* **ACTIVITY**
Please give the listing underneath again, exactly as shown.

■ ■ ■ ■ ■

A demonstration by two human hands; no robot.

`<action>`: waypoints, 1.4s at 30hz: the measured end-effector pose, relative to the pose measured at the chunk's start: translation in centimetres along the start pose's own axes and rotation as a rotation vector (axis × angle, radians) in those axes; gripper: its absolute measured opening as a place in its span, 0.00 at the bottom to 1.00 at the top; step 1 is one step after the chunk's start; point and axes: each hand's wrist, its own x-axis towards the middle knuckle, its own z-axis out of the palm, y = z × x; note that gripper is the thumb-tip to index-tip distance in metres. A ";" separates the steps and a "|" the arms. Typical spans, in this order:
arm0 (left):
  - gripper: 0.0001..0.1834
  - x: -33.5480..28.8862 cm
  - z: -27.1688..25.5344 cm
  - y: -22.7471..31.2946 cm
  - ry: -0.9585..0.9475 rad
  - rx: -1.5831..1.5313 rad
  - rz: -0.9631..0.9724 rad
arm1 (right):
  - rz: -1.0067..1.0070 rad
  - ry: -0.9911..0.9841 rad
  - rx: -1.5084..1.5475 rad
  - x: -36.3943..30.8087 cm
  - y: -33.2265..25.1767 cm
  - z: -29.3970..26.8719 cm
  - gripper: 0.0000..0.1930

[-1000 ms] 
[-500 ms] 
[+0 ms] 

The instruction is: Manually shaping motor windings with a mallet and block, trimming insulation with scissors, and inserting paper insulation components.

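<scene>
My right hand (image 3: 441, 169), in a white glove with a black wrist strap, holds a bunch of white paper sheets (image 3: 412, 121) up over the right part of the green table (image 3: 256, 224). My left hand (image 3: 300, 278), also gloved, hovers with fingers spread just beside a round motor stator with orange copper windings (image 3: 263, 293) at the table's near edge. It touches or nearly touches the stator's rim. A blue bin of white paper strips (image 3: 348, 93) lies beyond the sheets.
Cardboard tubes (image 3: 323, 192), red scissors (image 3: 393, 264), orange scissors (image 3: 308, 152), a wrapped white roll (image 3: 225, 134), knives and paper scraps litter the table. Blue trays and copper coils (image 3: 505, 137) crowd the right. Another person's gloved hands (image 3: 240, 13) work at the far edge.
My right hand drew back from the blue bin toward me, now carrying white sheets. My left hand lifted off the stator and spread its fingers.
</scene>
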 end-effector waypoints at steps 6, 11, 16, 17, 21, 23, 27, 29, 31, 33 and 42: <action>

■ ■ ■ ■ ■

* **ANSWER SECTION**
A demonstration by two human hands; no robot.

`<action>`: waypoints, 1.4s at 30hz: the measured end-effector pose, relative to the pose measured at the chunk's start: translation in centimetres along the start pose's own axes and rotation as a rotation vector (axis × angle, radians) in those axes; gripper: its absolute measured opening as a place in its span, 0.00 at the bottom to 1.00 at the top; step 1 is one step after the chunk's start; point and axes: each hand's wrist, its own x-axis towards the middle knuckle, its own z-axis out of the palm, y = z × x; note that gripper is the thumb-tip to index-tip distance in metres. A ";" separates the steps and a "|" the arms. Typical spans, in this order:
arm0 (left):
  - gripper: 0.0001..0.1834
  - x: -33.5480..28.8862 cm
  - z: -27.1688..25.5344 cm
  - y: -22.7471..31.2946 cm
  - ry: -0.9585..0.9475 rad
  - rx: -1.5831..1.5313 rad
  - rz: -0.9631..0.9724 rad
arm1 (right):
  - rz: -1.0067..1.0070 rad
  - ry: -0.9911..0.9841 rad
  - rx: -1.5084..1.5475 rad
  - x: -36.3943..30.8087 cm
  - y: -33.2265..25.1767 cm
  - z: -29.3970..26.8719 cm
  - gripper: 0.0000..0.1930

[-1000 ms] 
[-500 ms] 
[+0 ms] 

The instruction is: Manually shaping motor windings with a mallet and block, trimming insulation with scissors, and inserting paper insulation components.

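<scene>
My right hand (image 3: 441, 169), in a white glove with a black wrist strap, holds a bunch of white paper sheets (image 3: 412, 121) up over the right part of the green table (image 3: 256, 224). My left hand (image 3: 300, 278), also gloved, hovers with fingers spread just beside a round motor stator with orange copper windings (image 3: 263, 293) at the table's near edge. It touches or nearly touches the stator's rim. A blue bin of white paper strips (image 3: 348, 93) lies beyond the sheets.
Cardboard tubes (image 3: 323, 192), red scissors (image 3: 393, 264), orange scissors (image 3: 308, 152), a wrapped white roll (image 3: 225, 134), knives and paper scraps litter the table. Blue trays and copper coils (image 3: 505, 137) crowd the right. Another person's gloved hands (image 3: 240, 13) work at the far edge.
My right hand drew back from the blue bin toward me, now carrying white sheets. My left hand lifted off the stator and spread its fingers.
</scene>
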 end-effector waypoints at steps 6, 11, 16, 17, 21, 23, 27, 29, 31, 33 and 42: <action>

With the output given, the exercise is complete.